> EXERCISE BRIEF: Set down every line of the data exactly, skipping the pictures.
━━━━
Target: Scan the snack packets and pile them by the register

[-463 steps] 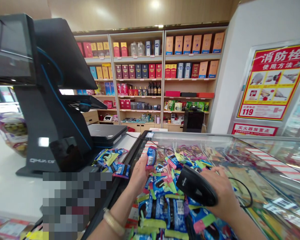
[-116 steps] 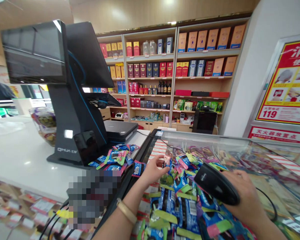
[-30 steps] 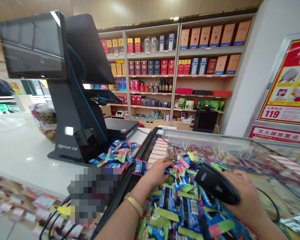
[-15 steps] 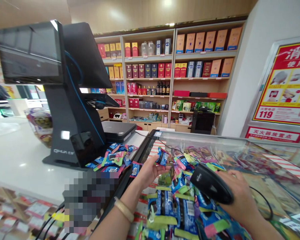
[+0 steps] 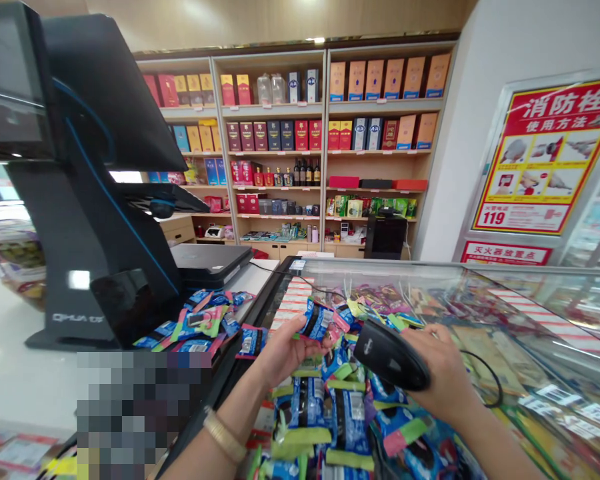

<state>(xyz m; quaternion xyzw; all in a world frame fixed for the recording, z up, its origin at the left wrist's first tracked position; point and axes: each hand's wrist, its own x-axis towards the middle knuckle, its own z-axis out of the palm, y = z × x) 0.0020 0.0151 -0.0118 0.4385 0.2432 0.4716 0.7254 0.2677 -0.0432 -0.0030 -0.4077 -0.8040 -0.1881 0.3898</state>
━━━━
> TASK SOLUTION:
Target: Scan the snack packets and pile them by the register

[-463 steps] 
[-116 steps] 
[-30 steps] 
[-15 steps] 
[+0 steps] 

<state>(xyz m; quaternion xyzw; all in a world frame fixed for the recording, z up, its origin at the left wrist's first tracked position; point and axes: each hand's wrist, its own x-axis towards the middle knuckle, its own z-axis out of the palm, y = z × x) 0.0020 0.0151 -0.0118 0.4385 0.2432 0.4716 0.7254 0.2677 -0.0432 -0.0030 -0.4077 -0.8040 -0.1881 0.3898</state>

No further output is expected for this exercise.